• **WHAT THE TASK ASKS**
Leave the images out. Give every line below again, precisely.

• **DATA PROVIDED**
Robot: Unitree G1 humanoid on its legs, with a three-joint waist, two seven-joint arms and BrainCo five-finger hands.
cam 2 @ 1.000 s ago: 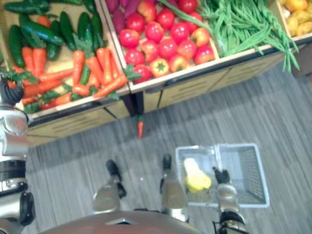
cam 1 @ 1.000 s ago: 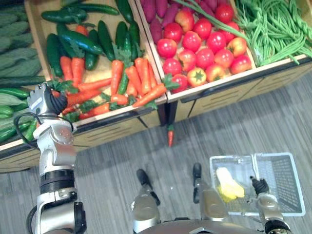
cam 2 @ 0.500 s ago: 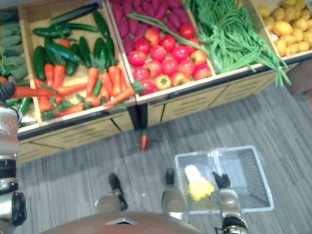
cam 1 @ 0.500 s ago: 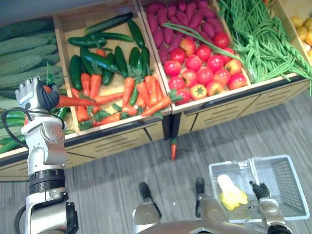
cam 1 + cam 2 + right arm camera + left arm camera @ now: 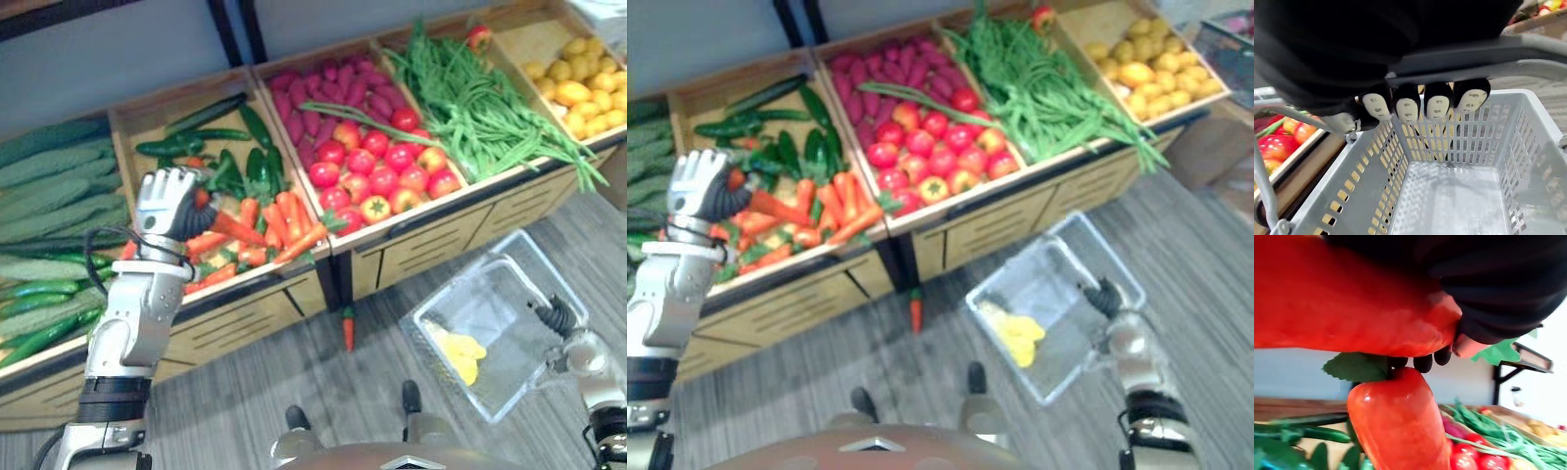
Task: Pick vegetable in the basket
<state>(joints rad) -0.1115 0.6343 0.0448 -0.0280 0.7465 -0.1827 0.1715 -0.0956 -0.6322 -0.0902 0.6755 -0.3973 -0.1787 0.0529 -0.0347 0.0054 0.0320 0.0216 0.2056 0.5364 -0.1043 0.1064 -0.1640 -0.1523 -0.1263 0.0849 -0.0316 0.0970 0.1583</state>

• **WORKED SOLUTION**
Robot: Unitree G1 humanoid on its legs, with a three-joint waist, two seven-joint arms and BrainCo five-finger hands.
cam 2 @ 1.000 s ago: 
cam 1 @ 1.000 s ago: 
cam 2 @ 0.500 s ago: 
cam 1 @ 0.500 s ago: 
cam 1 + cam 2 + right arm camera + left arm camera @ now: 
Task: Pick vegetable in the basket
<state>(joints rad) -0.1115 0.6343 0.0448 -0.0280 0.7465 -0.1827 0.1715 -0.0956 -0.6322 -0.0902 0.6755 -0.3973 -0.1787 0.0529 -0.0347 0.0054 0.0320 0.0216 0.2056 0.5364 -0.1043 0.1064 -0.1640 -0.1523 -0.1263 0.0849 -0.0316 0.0970 0.1583</state>

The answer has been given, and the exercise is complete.